What the task requires: Check each line of the listing for the string "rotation". Copy those where it appears.

Data segment:
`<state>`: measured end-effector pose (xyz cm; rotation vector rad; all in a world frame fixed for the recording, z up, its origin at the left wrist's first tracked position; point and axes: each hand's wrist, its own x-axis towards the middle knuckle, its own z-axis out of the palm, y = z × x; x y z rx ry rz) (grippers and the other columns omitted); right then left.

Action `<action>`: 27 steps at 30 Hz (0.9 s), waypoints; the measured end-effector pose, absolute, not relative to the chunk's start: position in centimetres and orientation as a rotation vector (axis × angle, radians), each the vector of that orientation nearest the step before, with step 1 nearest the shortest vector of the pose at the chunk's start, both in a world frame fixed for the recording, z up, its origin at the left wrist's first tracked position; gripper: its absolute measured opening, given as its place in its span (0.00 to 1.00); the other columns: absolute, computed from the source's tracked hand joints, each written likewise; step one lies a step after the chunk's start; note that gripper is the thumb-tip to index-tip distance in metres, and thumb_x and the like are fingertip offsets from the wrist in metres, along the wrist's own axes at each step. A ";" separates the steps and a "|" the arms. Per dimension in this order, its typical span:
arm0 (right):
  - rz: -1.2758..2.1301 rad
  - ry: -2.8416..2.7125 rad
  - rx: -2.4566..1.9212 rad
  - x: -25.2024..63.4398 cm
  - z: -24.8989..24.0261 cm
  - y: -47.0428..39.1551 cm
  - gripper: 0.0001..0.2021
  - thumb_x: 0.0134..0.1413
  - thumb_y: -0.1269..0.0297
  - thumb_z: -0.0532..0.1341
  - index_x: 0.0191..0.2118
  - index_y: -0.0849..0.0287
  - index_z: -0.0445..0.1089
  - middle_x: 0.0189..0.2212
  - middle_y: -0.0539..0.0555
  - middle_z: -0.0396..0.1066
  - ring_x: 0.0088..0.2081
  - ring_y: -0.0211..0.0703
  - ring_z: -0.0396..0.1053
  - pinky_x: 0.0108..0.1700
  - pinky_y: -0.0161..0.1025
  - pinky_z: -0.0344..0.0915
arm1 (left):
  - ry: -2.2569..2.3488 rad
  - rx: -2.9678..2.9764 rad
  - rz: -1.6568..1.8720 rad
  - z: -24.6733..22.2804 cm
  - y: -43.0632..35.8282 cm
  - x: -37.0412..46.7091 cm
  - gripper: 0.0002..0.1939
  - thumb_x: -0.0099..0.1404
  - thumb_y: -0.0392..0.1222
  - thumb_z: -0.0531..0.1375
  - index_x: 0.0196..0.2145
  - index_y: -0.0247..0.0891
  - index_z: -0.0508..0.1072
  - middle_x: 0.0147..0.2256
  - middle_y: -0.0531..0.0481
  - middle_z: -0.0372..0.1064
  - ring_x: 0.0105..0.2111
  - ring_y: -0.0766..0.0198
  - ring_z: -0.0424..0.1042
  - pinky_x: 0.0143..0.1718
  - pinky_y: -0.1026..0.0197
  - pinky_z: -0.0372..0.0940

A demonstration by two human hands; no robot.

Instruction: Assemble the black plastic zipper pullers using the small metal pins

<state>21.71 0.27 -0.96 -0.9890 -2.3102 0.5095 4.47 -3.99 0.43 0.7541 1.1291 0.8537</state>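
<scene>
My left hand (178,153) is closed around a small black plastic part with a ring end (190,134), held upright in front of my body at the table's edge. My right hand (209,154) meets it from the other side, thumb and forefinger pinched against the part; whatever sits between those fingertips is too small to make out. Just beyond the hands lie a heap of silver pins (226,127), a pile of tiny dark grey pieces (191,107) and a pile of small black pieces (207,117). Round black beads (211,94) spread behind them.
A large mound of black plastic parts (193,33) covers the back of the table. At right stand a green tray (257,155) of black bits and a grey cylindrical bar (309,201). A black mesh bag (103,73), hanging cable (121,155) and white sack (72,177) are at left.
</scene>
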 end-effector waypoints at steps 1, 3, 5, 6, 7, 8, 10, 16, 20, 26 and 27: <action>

Exercise response:
`<state>`: measured end-effector pose (xyz cm; rotation vector rad; all in a world frame fixed for the recording, z up, its origin at the left wrist's first tracked position; point and axes: each hand's wrist, its own x-axis towards the middle knuckle, its own z-axis out of the palm, y = z × x; x y z rx ry rz) (grippers and the other columns omitted); right then left.
Action `<action>`: 27 steps at 30 Hz (0.9 s), waypoints; the measured end-effector pose, absolute, not relative to the chunk's start: position in centimetres and orientation as a rotation vector (axis × angle, radians), each the vector of that orientation nearest the step before, with step 1 nearest the shortest vector of the pose at the chunk's start, both in a world frame fixed for the recording, z up, its origin at the left wrist's first tracked position; gripper: its absolute measured opening, given as its place in its span (0.00 to 1.00); the other columns: absolute, computed from the source's tracked hand joints, each written likewise; step one lies a step after the chunk's start; note that gripper is the thumb-tip to index-tip distance in metres, and thumb_x and the like are fingertip offsets from the wrist in metres, along the wrist's own axes at each step. A ";" separates the steps and a "|" the arms. Per dimension in this order, its typical span:

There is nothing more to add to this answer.